The upscaling network trained with focused pictures may in this situation produce unintentional subpar outcomes. As a result, a new hologram trained network is needed, and its utility should be assessed. In this study, DIHM was used with the SRCNN to create high-resolution holograms out of low-resolution ones.
A convolutional neural network that had just been trained on defocused hologram pictures was utilized to create upscaled holograms. By contrasting the upscaled hologram with the high-resolution hologram, the upscaling quality of holograms was confirmed.
Comparison to traditional upscaling techniques
In comparison to traditional upscaling techniques, the hologram picture upscaled with deep learning networks offers greater quality in diffraction patterns and reconstruction. It makes it possible to thoroughly analyze the sample object using high-resolution 2D images (e.g., see Figure 4).

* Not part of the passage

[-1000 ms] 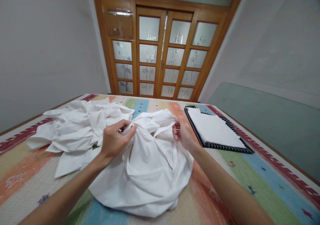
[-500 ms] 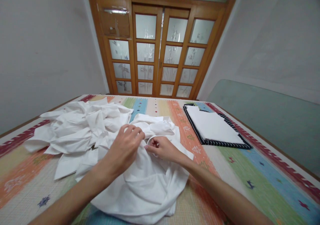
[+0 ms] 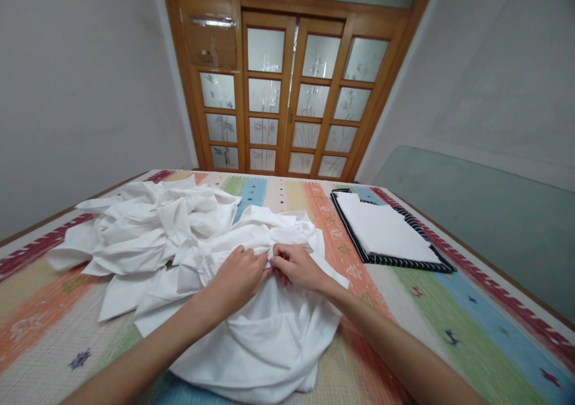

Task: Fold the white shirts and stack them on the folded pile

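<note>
A crumpled white garment, which looks like a shirt (image 3: 265,345), lies in a loose heap at the near middle of the table. My left hand (image 3: 242,273) pinches its fabric near the upper part of the heap. Right beside it, my right hand (image 3: 294,265) has its fingers closed on the same cloth, the two sets of fingertips almost meeting. What exactly sits between the fingertips is too small to make out. Another bunched pile of white cloth (image 3: 148,219) lies to the left, against the shirt.
On the right lies a folded black-and-white striped cloth (image 3: 406,263) with white sheet-like pieces (image 3: 386,228) on top. A colourful striped tablecloth (image 3: 431,309) covers the table. A pale green panel (image 3: 476,207) stands along the right side, and wood-framed glass doors (image 3: 287,93) at the back.
My left hand has moved down and slightly right, closer to the right hand. The curved white edge that stood up between the hands now lies lower, in their fingers.
</note>
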`<move>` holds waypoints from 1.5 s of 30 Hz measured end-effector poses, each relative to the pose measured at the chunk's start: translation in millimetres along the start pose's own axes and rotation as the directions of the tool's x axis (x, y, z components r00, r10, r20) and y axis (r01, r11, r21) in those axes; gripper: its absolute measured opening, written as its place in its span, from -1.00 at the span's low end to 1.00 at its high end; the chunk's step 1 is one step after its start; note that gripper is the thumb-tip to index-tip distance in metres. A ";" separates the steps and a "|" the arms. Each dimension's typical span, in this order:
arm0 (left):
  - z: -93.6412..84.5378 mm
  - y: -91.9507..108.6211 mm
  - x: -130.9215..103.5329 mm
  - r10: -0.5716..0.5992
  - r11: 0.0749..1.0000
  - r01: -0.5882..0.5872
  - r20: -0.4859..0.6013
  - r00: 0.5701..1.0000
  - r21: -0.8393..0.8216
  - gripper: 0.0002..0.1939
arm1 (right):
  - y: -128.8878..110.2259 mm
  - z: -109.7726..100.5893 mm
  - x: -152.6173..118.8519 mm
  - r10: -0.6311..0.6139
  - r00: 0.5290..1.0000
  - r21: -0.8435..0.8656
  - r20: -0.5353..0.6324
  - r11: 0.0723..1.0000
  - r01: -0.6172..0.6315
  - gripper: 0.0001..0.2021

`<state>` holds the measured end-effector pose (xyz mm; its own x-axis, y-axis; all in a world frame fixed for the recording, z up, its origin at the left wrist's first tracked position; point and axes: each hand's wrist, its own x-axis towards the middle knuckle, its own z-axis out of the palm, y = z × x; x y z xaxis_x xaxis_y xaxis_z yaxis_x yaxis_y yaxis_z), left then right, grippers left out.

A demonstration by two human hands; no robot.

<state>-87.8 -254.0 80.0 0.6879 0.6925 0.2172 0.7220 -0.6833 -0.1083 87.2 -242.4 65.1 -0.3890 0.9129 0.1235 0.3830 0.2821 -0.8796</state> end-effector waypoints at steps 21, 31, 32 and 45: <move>9.9 -11.4 5.6 -0.148 0.599 0.106 0.020 0.989 -0.794 -0.64 | 8.1 -7.8 6.0 0.128 0.981 0.298 0.148 0.940 -0.168 -0.78; 17.9 -6.7 4.6 -0.109 0.612 0.082 0.019 0.994 -0.786 -0.66 | 17.3 -1.9 5.6 0.142 0.968 0.374 0.207 0.903 -0.213 -0.77; 19.6 -6.5 4.3 -0.108 0.614 0.081 0.018 0.994 -0.785 -0.66 | 19.3 -0.7 5.5 0.148 0.968 0.369 0.205 0.904 -0.216 -0.77; 45.0 -0.8 -3.9 -0.199 0.542 0.120 0.011 0.980 -0.832 -0.60 | 36.4 15.6 1.6 0.032 0.997 0.039 0.064 0.999 -0.034 -0.86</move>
<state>-87.7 -245.8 35.5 0.5308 0.8174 0.2238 0.4127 -0.4800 0.7741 87.4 -235.2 26.2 -0.4295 0.9007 0.0659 0.3634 0.2392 -0.9004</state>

Moreover, by examining reconstructed images (see Figure 4) at various reconstruction depths, features in the light scattering pattern might be captured. While this is going on, a low-magnification objective lens can be used to keep the FOV big. In this way, the digital holographic microscopy with deep learning-based upscaling method may resolve the trade-off between the FOV and resolving power, which is important for evaluating particle/cell dynamics and monitoring.

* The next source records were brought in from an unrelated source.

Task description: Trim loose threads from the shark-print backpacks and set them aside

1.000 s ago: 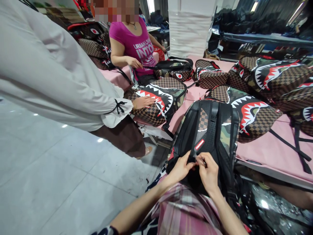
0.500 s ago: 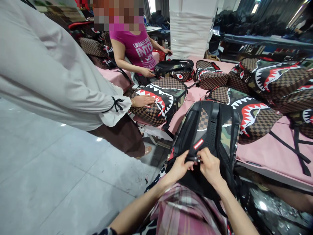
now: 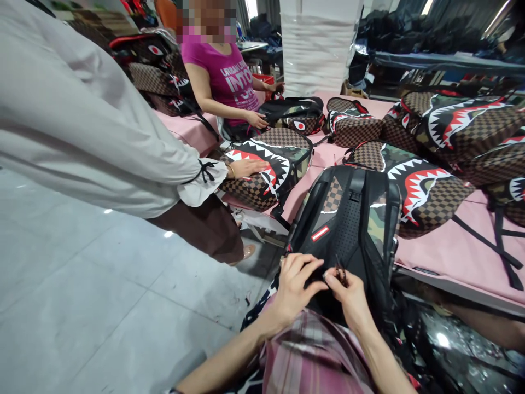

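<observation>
A black backpack (image 3: pixel 348 219) with checkered and camouflage panels lies back side up in front of me, its lower end towards my lap. My left hand (image 3: pixel 297 282) is over its lower left part, fingers spread and thumb apart, with nothing visible in it. Beside it, my right hand (image 3: pixel 348 293) is closed round small dark thread snips (image 3: pixel 340 273), their thin tip pointing up. The snips are partly hidden by my fingers. A red label (image 3: pixel 320 233) shows on the left shoulder strap, just beyond my hands.
Several shark-mouth backpacks (image 3: pixel 430 186) lie on the pink table (image 3: pixel 435 262). At left a person in a pale blouse rests a hand (image 3: pixel 248 167) on another backpack (image 3: pixel 283 164). A person in a magenta shirt (image 3: pixel 233 82) sits beyond. Clear plastic (image 3: pixel 459 345) lies low at right.
My hands have come apart and moved slightly towards me. My left hand has let go of the strap and spread its fingers. The red label has shifted left and down.
</observation>
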Tool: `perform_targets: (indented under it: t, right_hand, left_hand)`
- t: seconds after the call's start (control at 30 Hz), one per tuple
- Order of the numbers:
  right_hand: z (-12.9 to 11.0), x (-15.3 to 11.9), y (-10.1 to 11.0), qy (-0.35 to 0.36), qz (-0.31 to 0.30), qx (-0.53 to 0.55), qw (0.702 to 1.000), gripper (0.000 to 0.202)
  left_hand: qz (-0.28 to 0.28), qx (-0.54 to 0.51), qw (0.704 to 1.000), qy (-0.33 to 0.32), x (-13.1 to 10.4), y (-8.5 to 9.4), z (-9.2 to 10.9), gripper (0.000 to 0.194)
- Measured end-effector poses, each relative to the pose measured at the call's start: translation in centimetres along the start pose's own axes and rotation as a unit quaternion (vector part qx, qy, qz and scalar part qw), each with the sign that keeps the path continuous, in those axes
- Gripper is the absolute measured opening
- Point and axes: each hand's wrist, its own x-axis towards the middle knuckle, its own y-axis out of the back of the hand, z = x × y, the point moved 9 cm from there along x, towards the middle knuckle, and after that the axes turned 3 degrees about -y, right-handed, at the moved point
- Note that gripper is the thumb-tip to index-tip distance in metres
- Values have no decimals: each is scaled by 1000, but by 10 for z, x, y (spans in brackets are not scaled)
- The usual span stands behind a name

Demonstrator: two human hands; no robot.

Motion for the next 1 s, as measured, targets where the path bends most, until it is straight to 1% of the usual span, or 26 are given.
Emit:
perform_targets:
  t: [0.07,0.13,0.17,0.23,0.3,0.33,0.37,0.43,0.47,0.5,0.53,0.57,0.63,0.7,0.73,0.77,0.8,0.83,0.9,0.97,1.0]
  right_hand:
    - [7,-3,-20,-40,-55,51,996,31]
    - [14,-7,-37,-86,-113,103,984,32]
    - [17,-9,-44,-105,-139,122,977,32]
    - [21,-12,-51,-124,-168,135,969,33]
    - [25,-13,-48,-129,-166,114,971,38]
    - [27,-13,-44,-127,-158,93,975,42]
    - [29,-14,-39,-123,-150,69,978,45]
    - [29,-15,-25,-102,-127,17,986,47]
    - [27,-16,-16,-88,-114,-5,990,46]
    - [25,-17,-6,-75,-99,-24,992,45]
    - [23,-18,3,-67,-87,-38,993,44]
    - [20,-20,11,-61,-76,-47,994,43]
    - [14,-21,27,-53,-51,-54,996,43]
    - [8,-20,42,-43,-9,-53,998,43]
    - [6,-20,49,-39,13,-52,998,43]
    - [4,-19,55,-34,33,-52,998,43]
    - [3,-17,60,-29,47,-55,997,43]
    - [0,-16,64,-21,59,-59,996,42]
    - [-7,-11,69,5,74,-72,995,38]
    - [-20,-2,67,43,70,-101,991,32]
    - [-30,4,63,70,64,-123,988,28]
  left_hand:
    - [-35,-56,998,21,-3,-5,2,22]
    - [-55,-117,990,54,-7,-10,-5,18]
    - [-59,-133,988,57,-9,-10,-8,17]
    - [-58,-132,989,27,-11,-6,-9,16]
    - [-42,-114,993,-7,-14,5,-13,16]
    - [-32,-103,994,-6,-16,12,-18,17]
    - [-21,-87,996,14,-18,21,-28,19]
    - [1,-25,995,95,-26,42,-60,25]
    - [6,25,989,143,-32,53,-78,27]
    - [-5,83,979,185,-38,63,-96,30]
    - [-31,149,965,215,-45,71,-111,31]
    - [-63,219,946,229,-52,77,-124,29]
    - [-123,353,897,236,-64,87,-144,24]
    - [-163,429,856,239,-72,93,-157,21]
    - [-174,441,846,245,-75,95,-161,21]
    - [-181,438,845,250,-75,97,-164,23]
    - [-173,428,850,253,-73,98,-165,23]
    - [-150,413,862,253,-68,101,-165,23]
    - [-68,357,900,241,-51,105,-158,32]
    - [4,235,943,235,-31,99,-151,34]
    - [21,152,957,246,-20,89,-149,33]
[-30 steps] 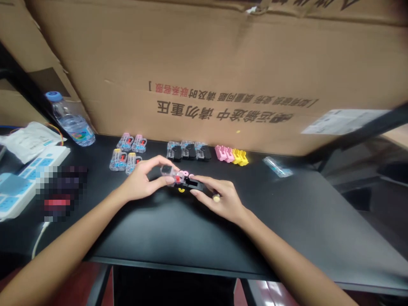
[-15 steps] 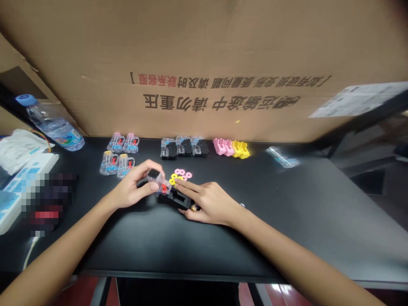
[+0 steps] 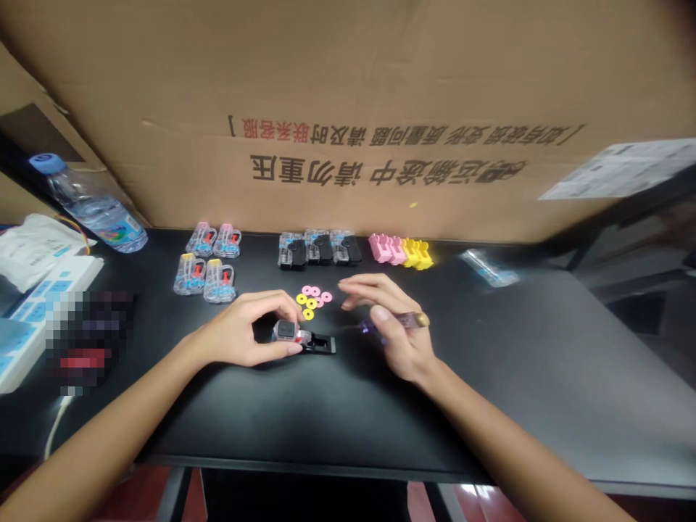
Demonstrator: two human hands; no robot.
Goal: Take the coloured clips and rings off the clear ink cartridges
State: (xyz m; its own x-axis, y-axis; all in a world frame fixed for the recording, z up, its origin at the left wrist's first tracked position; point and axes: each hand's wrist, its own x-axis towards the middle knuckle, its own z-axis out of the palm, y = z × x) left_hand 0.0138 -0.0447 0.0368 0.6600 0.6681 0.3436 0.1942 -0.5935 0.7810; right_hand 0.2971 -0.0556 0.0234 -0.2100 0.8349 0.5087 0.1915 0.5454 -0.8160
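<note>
The left hand [image 3: 255, 330] is pinching a clear-and-black gadget [image 3: 304, 338]; the right hand [image 3: 399, 330] is gripping a slim purple tool [image 3: 405, 321] beside pink and yellow rings [image 3: 311, 302].

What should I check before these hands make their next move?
1. Left hand has a grip on the small clear plastic piece with a black square top: ok.
2. Right hand holds the slim purplish tool: ok.
3. Exact position of the tool's tip: cannot tell, blurred.
4. Clear piece firmly joined to the slotted black plastic part: cannot tell.
5. Flat pink rings all lying separately: not ok, some touch or overlap.
6. Blue cap on the clear plastic water bottle: ok.
</note>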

Smaller effective pixel sizes are mostly connected to higher resolving power in image upscaling. The quality of hologram reconstruction is determined, in particular, by the restoration of tiny fringes. The upper right side of holograms made from a spherical particle and recorded with two different microscope objectives is considered.
Important features of high-resolution holograms
In contrast to high-resolution holograms, low-magnification low-resolution holograms do not include high-frequency information. This low-quality hologram can be created by scaling a high-resolution image and matching the pixel size to that of a low-magnification image.

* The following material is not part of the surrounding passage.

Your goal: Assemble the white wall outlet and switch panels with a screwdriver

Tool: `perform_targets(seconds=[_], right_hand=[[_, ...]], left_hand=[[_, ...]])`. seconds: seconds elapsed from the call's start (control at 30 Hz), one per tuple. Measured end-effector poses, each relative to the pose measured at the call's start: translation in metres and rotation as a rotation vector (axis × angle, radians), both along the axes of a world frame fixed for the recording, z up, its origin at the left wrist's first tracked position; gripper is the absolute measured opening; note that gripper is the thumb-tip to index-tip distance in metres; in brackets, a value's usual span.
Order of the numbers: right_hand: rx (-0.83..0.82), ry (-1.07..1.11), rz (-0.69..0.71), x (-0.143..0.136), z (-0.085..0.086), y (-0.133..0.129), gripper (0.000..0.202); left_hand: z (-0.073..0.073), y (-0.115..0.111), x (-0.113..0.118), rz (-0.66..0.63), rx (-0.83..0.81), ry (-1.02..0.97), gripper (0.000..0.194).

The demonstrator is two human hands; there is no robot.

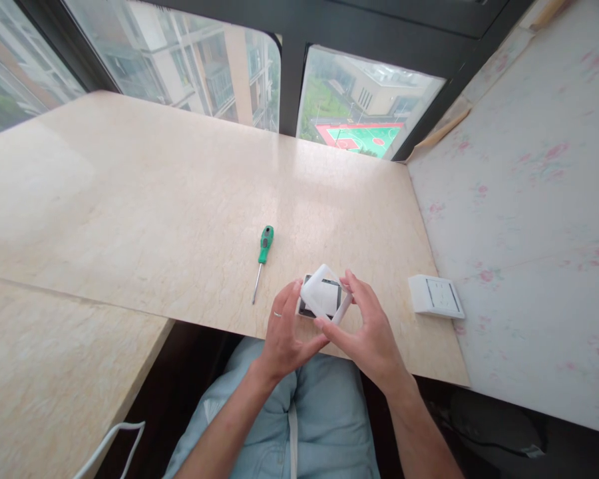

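Both of my hands are around a white square cover frame (313, 282), which is tilted and turned cornerwise near the table's front edge. My right hand (372, 329) grips its right side and lower corner between thumb and fingers. With its fingertips at the frame's left corner, my left hand (283, 332) also holds it; the thumb reaches toward the lower side. Behind and below the frame lies a switch-like panel (331, 297) with a white face and dark edges, partly hidden by the frame and fingers. A green-handled screwdriver (265, 246) lies to the left, apart from my hands.
The beige tabletop (180, 199) runs back to a dark-framed window (292, 86). At the right, a white wall switch (436, 297) juts from the flowered wall (524, 266). A lower beige surface (54, 372) and a white cable (112, 436) are at the lower left.
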State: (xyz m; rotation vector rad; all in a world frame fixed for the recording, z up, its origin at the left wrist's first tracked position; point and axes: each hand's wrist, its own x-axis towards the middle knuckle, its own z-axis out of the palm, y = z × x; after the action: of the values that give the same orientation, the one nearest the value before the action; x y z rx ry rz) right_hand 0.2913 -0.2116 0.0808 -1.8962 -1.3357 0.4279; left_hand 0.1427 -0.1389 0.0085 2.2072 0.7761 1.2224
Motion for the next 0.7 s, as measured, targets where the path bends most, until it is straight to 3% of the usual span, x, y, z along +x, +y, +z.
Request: perform_targets(seconds=[0.13, 0.27, 0.4, 0.57, 0.7], right_hand=[[0.027, 0.080, -0.028, -0.019, 0.005, -0.008, 0.071], [0.036, 0.140, -0.032, -0.023, 0.010, -0.016, 0.064], [0.022, 0.188, 0.052, -0.014, 0.018, -0.027, 0.067], [0.087, 0.046, 0.183, -0.002, 0.030, -0.039, 0.087], [0.052, -0.076, 0.276, -0.001, 0.037, -0.038, 0.094]], left_hand=[[0.013, -0.006, 0.006, 0.009, -0.025, -0.057, 0.092], [0.032, -0.003, 0.006, -0.142, -0.181, -0.115, 0.087], [0.044, 0.005, 0.004, -0.328, -0.583, -0.276, 0.091], [0.057, 0.013, -0.001, -0.619, -1.164, -0.460, 0.093], [0.062, 0.007, 0.001, -0.759, -1.372, -0.428, 0.099]])
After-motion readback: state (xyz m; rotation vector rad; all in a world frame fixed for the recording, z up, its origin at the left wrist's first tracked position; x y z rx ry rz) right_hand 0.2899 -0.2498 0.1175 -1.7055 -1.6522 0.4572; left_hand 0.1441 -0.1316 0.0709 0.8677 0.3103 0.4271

As a result, it may be inferred that the high-resolution image is compressed into the low-resolution image. As a result, decoding a compressed image into an uncompressed one is analogous to restoring a high-resolution image. Small fringes cannot be restored by the bicubic interpolation approach since it only takes surrounding pixels into account.
The hologram reconstruction using HG-SRCNN offers improved quality since the tiny fringes carry detailed high-frequency domain information. Typical deep learning-based upscaling techniques, such SRCNN, concentrate on image edge enhancement and texture restoration.
But since a hologram is essentially a defocused image, improving the fringe pattern is crucial. As a result, as compared to SRCNN combined with holographic microscopy, which is trained with holograms, the standard SRCNN offers comparatively low restoration quality.
Summary and conclusion
Based on the research conducted by the scientist at Pohang University of Science and Technology, the upscaling method based on deep learning that was created for high resolution and wide FOV was successfully applied to DIHM. Holograms, which are essentially defocused images with diffraction patterns, served as the training data for convolutional neural networks. The trained network was shown to deliver greater image restoration quality compared to the traditional upscaling method using the holograms produced by simulation and experiment. The suggested approach also offers thorough 3D data, including patterns of light scattering. The proposed deep learning-based DIHM approach has two key benefits: monitoring several samples in a wide field of view and assessing particle or cell dynamics using intricate 3D data that was recovered from the upscaled holograms.